=== Begin Enclosure ===
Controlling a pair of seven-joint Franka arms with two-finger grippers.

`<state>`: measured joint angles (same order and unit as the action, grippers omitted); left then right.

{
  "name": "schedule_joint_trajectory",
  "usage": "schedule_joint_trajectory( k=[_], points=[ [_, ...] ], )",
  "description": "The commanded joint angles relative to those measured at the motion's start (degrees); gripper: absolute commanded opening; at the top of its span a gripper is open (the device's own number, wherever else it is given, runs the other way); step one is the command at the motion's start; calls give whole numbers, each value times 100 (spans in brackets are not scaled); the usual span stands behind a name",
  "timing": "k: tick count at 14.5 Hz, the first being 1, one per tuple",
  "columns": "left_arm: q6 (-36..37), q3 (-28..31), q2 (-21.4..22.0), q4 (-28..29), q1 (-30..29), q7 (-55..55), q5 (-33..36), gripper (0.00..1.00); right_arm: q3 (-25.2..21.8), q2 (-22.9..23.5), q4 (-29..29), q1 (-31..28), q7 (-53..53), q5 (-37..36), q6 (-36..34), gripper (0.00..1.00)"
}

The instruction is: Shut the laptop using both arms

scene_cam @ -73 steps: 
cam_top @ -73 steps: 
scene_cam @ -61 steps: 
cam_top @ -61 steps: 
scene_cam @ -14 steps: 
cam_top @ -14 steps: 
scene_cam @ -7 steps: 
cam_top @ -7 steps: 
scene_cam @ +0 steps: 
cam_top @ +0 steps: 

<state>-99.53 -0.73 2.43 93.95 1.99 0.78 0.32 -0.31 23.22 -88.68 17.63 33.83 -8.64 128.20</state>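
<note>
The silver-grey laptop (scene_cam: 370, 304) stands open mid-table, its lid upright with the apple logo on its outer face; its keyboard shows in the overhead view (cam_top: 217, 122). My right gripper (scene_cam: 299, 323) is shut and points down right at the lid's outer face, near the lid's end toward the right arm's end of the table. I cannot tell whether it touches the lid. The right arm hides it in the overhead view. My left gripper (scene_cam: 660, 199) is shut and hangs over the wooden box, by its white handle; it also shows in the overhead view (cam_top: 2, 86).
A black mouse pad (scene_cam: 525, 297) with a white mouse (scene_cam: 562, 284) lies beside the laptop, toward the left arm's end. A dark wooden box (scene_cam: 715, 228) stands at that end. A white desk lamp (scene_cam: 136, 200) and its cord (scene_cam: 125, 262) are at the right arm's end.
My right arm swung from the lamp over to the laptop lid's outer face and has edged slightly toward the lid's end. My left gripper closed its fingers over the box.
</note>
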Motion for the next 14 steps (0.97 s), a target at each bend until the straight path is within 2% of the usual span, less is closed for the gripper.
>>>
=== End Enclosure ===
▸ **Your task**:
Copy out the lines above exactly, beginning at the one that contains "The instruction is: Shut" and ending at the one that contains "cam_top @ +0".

▸ **Answer to this problem**:
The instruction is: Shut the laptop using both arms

scene_cam @ -73 steps: 
cam_top @ -73 steps: 
scene_cam @ -61 steps: 
cam_top @ -61 steps: 
scene_cam @ -14 steps: 
cam_top @ -14 steps: 
scene_cam @ -7 steps: 
cam_top @ -7 steps: 
scene_cam @ +0 steps: 
cam_top @ +0 steps: 

This answer requires no additional content.